In internal Elo comparisons, Black Forest Labs positions the 9B model as Pareto-optimal in terms of quality-to-latency ratio. The company claims it matches or exceeds Qwen’s quality at a fraction of the latency and VRAM usage and outperforms Z-Image. It also asserts that the 9B model surpasses models five times larger. These claims have not been independently verified.
Extensive safety measures documented
In its Hugging Face documentation, Black Forest Labs details the safety measures implemented. Training data was filtered in advance for NSFW content and known child sexual abuse material (CSAM). The company says it collaborates with the UK-based Internet Watch Foundation in this process.
Post-training, the models underwent multiple rounds of targeted fine-tuning to mitigate potential misuse scenarios.

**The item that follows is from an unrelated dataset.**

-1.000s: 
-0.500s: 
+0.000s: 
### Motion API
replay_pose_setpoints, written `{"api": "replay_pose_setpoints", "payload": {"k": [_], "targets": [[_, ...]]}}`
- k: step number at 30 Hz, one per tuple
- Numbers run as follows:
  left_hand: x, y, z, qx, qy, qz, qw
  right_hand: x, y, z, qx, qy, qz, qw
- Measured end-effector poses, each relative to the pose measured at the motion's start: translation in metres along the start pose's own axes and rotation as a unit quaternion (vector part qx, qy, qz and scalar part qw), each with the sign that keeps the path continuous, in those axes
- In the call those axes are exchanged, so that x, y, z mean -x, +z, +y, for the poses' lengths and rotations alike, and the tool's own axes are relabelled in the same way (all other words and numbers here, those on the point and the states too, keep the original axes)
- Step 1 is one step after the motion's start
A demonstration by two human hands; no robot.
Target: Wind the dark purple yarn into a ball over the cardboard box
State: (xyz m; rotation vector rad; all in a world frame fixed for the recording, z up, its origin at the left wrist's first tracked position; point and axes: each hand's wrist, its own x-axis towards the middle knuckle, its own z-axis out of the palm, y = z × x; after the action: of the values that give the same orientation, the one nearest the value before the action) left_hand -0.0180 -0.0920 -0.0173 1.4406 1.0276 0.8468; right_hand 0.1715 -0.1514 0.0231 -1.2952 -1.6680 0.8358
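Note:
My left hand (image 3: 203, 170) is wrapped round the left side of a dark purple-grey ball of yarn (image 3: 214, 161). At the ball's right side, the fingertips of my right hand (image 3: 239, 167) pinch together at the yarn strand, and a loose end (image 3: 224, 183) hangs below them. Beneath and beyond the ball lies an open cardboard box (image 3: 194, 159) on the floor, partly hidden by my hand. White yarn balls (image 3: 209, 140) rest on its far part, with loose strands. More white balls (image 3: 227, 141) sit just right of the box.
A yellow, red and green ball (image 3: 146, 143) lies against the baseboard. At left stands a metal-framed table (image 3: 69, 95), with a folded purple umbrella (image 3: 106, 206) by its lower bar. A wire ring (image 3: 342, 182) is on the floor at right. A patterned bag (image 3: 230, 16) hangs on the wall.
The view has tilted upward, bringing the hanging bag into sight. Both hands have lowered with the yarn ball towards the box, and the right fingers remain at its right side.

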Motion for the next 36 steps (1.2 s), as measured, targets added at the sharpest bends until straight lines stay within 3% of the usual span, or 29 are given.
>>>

The repository includes filters for NSFW content in both inputs and outputs, as well as support for pixel-layer watermarking and the C2PA standard for content provenance.
Black Forest Labs also notes limitations: the model is not suitable for factual information, text rendering may be inaccurate, and prompt adherence depends heavily on prompt style.
Unicorn status after Series B
The release of Flux 2 klein comes amid rapid growth for the Freiburg-based company. In December 2025, Black Forest Labs closed a $300 million Series B round, valuing the startup at $3.25 billion. Founded in 2024, the company has now raised a total of $450 million. Flux models were previously available through xAI’s chatbot Grok, although Elon Musk’s AI firm has since developed its own photorealistic image model.
Black Forest Labs deliberately positions itself as an infrastructure provider for businesses rather than a consumer-facing app developer. The company has also announced plans to work on a competitive video generation model.
Licensing differs by model size: the 4B model is released under the Apache-2.0 license and can be used commercially without restriction. The more powerful 9B model is limited to non-commercial use; commercial deployment requires a separate license.
Black Forest Labs provides a reference implementation on GitHub. The model is also integrated into the popular workflow tool ComfyUI and the Diffusers Python library.